Task directions: Among the lines below, list those containing the string "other".

Given information:
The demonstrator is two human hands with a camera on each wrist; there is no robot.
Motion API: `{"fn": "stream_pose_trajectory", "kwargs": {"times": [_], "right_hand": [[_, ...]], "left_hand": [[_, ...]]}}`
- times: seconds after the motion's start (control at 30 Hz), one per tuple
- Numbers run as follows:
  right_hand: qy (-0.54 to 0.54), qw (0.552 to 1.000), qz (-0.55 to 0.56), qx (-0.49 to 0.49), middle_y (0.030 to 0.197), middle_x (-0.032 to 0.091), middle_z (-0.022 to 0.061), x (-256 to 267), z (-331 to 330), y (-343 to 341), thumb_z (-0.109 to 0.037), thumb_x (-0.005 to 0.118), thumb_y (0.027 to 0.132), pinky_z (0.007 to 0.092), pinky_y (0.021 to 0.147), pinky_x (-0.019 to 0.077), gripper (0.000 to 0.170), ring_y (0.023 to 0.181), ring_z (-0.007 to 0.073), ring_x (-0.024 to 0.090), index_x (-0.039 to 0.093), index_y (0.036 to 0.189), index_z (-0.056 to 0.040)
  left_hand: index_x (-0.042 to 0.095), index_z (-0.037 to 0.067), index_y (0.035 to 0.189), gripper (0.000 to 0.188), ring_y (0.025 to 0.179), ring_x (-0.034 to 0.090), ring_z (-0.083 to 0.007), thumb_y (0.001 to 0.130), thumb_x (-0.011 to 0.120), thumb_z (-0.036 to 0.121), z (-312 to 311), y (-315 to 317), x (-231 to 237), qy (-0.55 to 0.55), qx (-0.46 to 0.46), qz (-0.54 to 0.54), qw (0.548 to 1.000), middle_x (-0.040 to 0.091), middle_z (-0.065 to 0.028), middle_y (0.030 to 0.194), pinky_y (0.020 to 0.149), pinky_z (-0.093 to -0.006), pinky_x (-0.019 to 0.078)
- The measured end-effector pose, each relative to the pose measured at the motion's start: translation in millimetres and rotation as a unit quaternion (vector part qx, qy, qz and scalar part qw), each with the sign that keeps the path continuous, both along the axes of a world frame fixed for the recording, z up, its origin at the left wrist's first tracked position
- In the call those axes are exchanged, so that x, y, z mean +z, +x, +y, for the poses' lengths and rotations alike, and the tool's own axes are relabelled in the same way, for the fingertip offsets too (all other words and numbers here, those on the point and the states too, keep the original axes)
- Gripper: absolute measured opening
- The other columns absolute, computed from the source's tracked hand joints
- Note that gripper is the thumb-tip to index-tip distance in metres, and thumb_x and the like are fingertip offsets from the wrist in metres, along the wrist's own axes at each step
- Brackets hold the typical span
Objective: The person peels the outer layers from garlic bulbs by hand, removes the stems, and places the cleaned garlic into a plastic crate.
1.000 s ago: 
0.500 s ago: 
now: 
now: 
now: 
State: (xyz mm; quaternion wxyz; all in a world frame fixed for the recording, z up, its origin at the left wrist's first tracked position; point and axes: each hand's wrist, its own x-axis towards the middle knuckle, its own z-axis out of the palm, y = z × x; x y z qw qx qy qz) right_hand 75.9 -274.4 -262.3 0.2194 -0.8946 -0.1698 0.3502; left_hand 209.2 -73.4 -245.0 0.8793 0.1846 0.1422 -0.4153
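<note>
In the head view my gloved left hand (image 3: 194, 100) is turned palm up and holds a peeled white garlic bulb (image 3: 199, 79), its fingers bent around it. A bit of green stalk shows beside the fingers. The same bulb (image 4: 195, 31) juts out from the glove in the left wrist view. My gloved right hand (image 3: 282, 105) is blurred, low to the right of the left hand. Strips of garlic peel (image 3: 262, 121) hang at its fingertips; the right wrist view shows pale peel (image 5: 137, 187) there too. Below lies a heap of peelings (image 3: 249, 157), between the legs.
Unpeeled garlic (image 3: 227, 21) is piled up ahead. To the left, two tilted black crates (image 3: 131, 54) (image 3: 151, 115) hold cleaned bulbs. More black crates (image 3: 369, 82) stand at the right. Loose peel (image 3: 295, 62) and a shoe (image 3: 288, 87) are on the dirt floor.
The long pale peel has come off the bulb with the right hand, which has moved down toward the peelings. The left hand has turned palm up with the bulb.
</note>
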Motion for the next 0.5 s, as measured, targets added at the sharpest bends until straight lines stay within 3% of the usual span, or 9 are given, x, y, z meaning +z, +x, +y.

Task output:
- In the call those axes are exchanged, so that x, y, z mean +z, +x, +y, for the poses' lengths and rotations alike, and the tool's own axes are relabelled in the same way, for the fingertip offsets too (all other words and numbers here, those on the point and the states too, keep the original axes)
- The other columns absolute, computed from the source's tracked hand joints

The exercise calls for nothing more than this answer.